■ **What to produce**:
Show every line in the material below in which the string "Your" appears.

BEGIN Data provided

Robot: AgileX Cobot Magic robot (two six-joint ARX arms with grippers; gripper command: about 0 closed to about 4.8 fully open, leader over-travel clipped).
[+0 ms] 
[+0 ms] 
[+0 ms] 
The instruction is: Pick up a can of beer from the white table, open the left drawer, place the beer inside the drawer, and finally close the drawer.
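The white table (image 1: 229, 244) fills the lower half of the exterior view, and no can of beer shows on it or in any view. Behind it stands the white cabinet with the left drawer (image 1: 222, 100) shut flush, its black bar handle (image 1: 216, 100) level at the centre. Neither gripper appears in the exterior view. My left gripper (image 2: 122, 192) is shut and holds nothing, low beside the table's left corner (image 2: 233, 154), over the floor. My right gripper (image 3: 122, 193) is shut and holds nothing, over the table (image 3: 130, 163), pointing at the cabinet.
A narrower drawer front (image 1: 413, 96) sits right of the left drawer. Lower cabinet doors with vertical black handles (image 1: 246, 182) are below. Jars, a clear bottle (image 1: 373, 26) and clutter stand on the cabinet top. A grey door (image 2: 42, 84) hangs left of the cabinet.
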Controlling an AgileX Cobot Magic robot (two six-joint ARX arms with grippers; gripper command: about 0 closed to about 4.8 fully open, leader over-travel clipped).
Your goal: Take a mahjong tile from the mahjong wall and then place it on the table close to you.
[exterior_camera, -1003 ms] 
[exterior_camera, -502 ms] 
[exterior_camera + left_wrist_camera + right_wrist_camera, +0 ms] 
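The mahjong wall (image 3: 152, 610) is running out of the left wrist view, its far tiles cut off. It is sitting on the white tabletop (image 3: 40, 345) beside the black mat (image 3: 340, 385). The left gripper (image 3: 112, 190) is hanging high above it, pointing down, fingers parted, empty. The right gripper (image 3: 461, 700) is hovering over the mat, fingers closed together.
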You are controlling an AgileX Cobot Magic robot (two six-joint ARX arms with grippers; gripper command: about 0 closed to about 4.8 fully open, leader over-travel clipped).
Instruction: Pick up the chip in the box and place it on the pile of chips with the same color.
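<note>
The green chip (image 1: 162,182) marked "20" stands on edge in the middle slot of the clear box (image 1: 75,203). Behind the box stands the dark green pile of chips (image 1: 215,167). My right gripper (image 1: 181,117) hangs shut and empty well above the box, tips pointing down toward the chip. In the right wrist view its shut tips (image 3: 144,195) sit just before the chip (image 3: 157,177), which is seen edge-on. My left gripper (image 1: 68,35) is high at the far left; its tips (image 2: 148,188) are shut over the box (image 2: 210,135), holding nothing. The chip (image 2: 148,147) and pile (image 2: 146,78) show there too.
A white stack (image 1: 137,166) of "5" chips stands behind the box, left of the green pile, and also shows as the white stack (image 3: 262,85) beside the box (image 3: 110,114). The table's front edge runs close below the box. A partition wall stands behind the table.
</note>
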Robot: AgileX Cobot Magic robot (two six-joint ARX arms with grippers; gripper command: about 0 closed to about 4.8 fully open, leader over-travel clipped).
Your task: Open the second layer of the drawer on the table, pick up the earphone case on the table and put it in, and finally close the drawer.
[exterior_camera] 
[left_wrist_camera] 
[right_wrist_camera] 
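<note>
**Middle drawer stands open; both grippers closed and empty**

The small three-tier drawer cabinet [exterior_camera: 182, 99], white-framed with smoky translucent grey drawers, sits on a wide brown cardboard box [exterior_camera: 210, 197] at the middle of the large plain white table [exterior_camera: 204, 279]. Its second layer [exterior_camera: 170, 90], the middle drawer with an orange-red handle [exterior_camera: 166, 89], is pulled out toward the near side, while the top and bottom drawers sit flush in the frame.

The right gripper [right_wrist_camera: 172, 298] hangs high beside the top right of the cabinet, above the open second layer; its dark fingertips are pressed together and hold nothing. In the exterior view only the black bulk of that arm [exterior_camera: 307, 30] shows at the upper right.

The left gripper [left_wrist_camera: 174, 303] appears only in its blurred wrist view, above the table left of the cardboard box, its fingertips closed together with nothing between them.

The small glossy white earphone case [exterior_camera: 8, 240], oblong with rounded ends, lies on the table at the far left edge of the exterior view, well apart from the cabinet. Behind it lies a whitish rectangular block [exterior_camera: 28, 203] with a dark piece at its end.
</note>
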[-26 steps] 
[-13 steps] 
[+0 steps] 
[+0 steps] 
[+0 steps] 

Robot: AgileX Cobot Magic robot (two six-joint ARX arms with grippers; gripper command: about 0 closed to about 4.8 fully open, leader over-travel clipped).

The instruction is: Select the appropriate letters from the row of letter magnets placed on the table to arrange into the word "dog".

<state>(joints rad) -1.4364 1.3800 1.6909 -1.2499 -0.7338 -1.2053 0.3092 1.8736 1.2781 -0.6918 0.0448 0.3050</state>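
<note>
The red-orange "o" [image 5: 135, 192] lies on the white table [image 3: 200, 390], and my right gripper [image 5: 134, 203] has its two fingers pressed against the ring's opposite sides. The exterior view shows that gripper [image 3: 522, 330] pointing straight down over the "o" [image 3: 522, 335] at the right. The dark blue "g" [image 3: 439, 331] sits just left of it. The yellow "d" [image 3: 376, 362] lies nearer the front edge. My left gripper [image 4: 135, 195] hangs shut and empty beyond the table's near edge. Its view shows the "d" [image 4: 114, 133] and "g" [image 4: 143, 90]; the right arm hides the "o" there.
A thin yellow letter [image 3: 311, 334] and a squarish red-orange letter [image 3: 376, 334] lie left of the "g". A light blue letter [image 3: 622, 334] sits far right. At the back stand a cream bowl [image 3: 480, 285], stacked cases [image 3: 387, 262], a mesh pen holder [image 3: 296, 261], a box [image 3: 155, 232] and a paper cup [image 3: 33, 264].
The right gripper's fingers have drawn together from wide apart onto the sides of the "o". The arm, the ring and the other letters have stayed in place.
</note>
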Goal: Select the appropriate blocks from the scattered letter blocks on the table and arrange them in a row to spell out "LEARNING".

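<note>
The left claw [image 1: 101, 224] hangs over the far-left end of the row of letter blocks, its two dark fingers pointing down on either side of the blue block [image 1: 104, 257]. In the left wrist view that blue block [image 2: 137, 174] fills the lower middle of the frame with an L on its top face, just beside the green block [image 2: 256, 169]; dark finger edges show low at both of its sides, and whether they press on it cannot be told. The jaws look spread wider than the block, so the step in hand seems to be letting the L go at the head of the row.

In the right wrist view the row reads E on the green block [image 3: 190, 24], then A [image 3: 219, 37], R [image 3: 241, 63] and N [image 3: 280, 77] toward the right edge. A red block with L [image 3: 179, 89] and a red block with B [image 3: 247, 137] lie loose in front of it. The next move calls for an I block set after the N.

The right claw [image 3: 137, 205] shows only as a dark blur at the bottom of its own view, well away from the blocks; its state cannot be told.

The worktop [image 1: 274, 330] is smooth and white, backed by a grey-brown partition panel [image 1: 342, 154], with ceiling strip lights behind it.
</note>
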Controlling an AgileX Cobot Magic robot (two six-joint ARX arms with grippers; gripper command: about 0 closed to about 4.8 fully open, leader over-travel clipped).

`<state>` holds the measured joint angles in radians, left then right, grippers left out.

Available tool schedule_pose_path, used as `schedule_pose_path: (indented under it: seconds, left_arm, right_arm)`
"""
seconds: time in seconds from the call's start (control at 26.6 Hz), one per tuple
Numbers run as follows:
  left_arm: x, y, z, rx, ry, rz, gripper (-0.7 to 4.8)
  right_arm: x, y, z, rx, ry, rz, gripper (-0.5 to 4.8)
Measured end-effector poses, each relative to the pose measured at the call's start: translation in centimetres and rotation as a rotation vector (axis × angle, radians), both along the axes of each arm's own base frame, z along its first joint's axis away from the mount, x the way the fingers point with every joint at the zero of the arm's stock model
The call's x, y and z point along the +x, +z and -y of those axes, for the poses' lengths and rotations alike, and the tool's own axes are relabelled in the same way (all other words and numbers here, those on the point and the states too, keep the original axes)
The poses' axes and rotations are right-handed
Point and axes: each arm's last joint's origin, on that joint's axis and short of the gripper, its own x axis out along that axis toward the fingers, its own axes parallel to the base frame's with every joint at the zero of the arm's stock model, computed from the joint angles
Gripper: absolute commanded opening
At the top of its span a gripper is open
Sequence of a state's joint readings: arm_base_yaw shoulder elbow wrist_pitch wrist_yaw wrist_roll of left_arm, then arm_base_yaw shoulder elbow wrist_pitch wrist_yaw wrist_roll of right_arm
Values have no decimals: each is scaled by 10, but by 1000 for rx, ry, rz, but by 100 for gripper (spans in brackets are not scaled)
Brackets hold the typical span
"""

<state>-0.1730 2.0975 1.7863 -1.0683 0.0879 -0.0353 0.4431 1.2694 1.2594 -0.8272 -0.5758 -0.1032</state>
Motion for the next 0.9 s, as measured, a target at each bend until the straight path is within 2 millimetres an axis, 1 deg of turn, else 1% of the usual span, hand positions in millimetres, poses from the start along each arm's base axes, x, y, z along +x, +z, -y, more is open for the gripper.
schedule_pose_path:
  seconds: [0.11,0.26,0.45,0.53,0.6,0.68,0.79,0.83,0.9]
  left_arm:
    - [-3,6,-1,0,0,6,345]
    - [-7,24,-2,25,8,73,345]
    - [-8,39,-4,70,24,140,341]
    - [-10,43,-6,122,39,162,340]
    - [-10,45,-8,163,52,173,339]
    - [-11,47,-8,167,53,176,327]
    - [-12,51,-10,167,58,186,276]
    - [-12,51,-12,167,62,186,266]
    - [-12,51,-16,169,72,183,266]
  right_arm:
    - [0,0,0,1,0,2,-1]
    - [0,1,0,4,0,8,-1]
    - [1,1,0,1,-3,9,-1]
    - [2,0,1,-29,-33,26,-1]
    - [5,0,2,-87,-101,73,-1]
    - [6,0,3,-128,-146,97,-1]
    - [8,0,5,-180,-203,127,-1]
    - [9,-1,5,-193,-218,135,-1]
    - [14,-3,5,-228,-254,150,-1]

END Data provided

■ **Exercise response**:
Your goal: Take a mahjong tile from the mahjong wall and then place it on the table close to you.
Your task: Open the second layer of the drawer on the table, pick up the earphone case on the table and put it in, and finally close the drawer.

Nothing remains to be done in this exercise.